Material And Methods

This retrospective study included patients with complete ACL tear confirmed by arthroscopy in 2010-2015. The exclusion criteria were an association with a posterior cruciate ligament rupture, a femoro-tibial dislocation, a partial ACL rupture, and previous knee surgery. Preoperative MRI were performed in the supine position, knee flexed to 30°. The ASD was measured by axial superposition of the bi-condylar section and the section passing through the tibial plateau (average value of the median drawer and lateral drawer). The presence of associated lesions (yes / no) was assessed (medial and lateral meniscus, medial and lateral cartilage, internal and external lateral ligament, shell and bone edema). The measurements were performed twice by two experienced radiologists at two week intervals.

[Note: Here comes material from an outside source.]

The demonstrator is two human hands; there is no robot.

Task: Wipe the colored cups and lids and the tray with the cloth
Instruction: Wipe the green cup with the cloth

The reproducibility inter- and intra-observer was evaluated by the Pearson coefficient (r) and the intraclass correlation coefficient (?). Factors associated with an ASD> 2mm were investigated by multivariate logistic regression.


91 patients were included, mean age 31.1±10.1 years, 34 women and 57 men. The mean ASD was 4.7 ± 2.3mm and the median was 4mm. On preoperative MRI, 60.4% of patients had bone edema, 48.4% medial meniscal lesion and 36.4% a lateral meniscal tear. The reproducibility inter- and intra-observer measurements of ASD was excellent. The ASD was significantly greater if patients had medial meniscal lesion (5.4±2.3 mm vs 4±2.1 mm, p=0.003). No significant difference was found for the other lesions. 80 (87.9%) patients had ASD> 2mm and the only identified risk factor was the presence of medial meniscal lesions (OR=9.4, 95%CI [1.2 to 77.8], p = 0. 03).


Anterior spontaneous drawer of the knee on MRI is significantly associated with the presence of medial meniscal lesion in patients with ACL complete rupture. A prospective study is ongoing in order to assess the prognostic value of the anterior spontaneous drawer on antero-posterior stability and functional outcomes of the knee after ligament reconstruction.